I say none of this to disparage these gentlemen—well, maybe I do intend some disparagement of our junior senator who blatantly lied about the nature of his time in what he called the “teaching profession”—but my larger point is that the people who make decisions about education tend to be non-educators who create policies to satisfy their political constituencies.
But wait a minute! I’m a constituent too, as are my colleagues. How do politicians get by with this? Well, they have some buffers. They hire bureaucrats to run state education agencies, but those bureaucrats still have to answer to the politicians.
On the local level we elect school boards, and they hire decision-makers who control what teachers are able to do or not do, and those decision-makers answer to the school boards. (Mark Twain again: “In the first place God made idiots. This was for practice. Then he made School Boards.”)
On the national, state, and local levels, those in closest contact with students are usually the most removed from decision-making power, and those who are designing policies that directly impact students are far removed from classrooms and have no pedagogical expertise. This is called irony, or it would be if the results were not so tragic and profound.
Those decision-makers who spend time in classrooms, with students, at times other than during evaluations of staff have my deep admiration and respect. I’m thinking of a principal I know who spends time each day working with students one-on-one in her school’s tutoring center. That’s good for everybody.
So, what can we do? Well, teachers have constituencies too, in a manner of speaking. We have our students, their parents, and each other. Maybe we need to do a better job of “campaigning” and trumpeting our own successes. We have plenty to celebrate. Let’s do a better job of communicating directly with parents about our classroom successes. Let’s do a better job of making sure our students know when they have accomplished something remarkable. Let’s tell others about our colleagues when we notice them going above and beyond on behalf of their students.

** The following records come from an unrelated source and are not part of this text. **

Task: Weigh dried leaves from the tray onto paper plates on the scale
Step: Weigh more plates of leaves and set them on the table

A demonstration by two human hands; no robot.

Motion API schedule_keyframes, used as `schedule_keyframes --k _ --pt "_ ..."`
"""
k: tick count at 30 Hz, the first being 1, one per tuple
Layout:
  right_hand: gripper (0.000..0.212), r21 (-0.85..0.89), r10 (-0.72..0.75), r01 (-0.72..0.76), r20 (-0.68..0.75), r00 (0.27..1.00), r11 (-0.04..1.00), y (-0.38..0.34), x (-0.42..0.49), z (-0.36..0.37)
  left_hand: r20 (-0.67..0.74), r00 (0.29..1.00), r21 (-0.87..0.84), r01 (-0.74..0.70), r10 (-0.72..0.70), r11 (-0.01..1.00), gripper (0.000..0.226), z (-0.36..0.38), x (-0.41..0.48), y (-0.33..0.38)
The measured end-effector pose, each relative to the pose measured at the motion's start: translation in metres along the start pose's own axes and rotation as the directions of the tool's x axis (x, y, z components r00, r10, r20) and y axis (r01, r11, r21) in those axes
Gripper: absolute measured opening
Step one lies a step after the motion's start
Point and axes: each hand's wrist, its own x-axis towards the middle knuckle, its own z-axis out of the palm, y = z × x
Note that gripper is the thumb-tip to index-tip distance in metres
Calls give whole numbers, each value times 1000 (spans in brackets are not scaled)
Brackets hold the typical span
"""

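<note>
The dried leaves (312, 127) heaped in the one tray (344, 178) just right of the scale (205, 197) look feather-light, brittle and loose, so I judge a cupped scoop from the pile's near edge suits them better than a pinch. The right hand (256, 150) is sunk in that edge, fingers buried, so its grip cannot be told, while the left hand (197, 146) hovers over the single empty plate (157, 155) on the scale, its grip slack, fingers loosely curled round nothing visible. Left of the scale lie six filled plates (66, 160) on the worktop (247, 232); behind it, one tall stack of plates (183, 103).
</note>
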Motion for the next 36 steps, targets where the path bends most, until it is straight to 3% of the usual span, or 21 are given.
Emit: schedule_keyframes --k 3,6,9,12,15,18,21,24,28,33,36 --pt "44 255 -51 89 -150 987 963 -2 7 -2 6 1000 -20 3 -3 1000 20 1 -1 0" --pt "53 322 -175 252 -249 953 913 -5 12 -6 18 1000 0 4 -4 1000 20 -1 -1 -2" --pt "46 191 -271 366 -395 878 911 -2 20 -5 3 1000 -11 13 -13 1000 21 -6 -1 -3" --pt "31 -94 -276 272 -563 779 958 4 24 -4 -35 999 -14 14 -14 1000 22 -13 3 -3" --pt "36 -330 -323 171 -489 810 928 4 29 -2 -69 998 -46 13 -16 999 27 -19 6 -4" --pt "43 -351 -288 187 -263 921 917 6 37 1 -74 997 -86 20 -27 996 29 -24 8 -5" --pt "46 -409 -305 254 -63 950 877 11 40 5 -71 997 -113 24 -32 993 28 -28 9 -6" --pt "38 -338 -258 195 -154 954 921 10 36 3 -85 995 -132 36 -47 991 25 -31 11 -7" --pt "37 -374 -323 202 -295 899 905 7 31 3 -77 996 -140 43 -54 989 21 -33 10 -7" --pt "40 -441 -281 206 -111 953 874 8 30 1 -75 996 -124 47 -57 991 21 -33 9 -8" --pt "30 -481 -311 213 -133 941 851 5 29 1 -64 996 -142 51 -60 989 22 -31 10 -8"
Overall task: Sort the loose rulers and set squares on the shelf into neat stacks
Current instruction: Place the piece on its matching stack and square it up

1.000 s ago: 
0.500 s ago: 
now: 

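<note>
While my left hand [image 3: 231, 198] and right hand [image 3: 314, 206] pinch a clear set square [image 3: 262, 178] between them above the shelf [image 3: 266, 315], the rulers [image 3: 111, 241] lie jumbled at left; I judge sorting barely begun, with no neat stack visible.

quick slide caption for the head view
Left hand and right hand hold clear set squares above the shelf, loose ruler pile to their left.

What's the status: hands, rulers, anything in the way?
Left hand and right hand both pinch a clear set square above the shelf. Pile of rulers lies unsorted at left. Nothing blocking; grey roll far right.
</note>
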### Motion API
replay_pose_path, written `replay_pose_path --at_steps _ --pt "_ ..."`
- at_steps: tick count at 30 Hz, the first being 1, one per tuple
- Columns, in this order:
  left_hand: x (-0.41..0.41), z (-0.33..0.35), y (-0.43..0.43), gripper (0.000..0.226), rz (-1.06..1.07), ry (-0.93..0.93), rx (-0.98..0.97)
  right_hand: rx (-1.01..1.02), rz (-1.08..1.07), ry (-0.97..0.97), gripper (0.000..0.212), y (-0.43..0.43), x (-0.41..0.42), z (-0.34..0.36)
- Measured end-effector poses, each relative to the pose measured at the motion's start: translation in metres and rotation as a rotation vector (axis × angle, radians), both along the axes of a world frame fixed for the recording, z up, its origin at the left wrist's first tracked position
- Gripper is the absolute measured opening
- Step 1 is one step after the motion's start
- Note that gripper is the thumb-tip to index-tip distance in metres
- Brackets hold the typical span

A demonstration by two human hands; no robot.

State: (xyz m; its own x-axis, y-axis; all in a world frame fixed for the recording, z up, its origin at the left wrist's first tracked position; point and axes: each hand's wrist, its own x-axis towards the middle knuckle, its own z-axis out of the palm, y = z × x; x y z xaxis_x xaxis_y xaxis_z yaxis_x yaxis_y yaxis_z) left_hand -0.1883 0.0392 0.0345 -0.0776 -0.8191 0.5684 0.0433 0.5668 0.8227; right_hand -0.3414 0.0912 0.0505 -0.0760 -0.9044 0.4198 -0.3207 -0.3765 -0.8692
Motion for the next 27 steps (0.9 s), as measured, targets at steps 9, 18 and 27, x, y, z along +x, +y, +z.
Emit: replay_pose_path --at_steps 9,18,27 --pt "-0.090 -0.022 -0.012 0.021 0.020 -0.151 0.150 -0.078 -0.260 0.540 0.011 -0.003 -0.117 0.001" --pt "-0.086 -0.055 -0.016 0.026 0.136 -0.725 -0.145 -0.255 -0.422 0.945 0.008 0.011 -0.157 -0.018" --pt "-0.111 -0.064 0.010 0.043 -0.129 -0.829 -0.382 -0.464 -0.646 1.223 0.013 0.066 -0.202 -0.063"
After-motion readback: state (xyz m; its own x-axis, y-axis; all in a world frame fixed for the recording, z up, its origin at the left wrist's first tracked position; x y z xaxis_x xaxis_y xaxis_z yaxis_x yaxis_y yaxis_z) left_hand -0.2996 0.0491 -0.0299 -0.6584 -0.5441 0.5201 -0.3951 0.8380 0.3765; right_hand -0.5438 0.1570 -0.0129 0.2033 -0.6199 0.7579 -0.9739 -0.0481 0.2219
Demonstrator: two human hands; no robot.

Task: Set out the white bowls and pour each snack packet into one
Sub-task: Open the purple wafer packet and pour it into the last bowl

I invite teachers reading this to do one of these this week:
• Call a parent with good news about a student.
• Send a good-news report home about a student.
• Communicate with all of your students’ parents about the important work you’re doing in class.
• Tell someone about one of your colleagues who is doing stellar work on behalf of her or his students.
Lately we’ve seen teachers being whupped on pretty hard. Others are defining our profession according to their perspectives and priorities. We can do a much better job of defining ourselves. Teachers are the experts when it comes to schools.
Schools are too important to leave to bureaucrats and amateurs. Consider the stakes, according to—that’s right—Mark Twain: “Every time you stop a school, you will have to build a jail. What you gain at one end you lose at the other. It’s like feeding a dog on his own tail. It won’t fatten the dog.”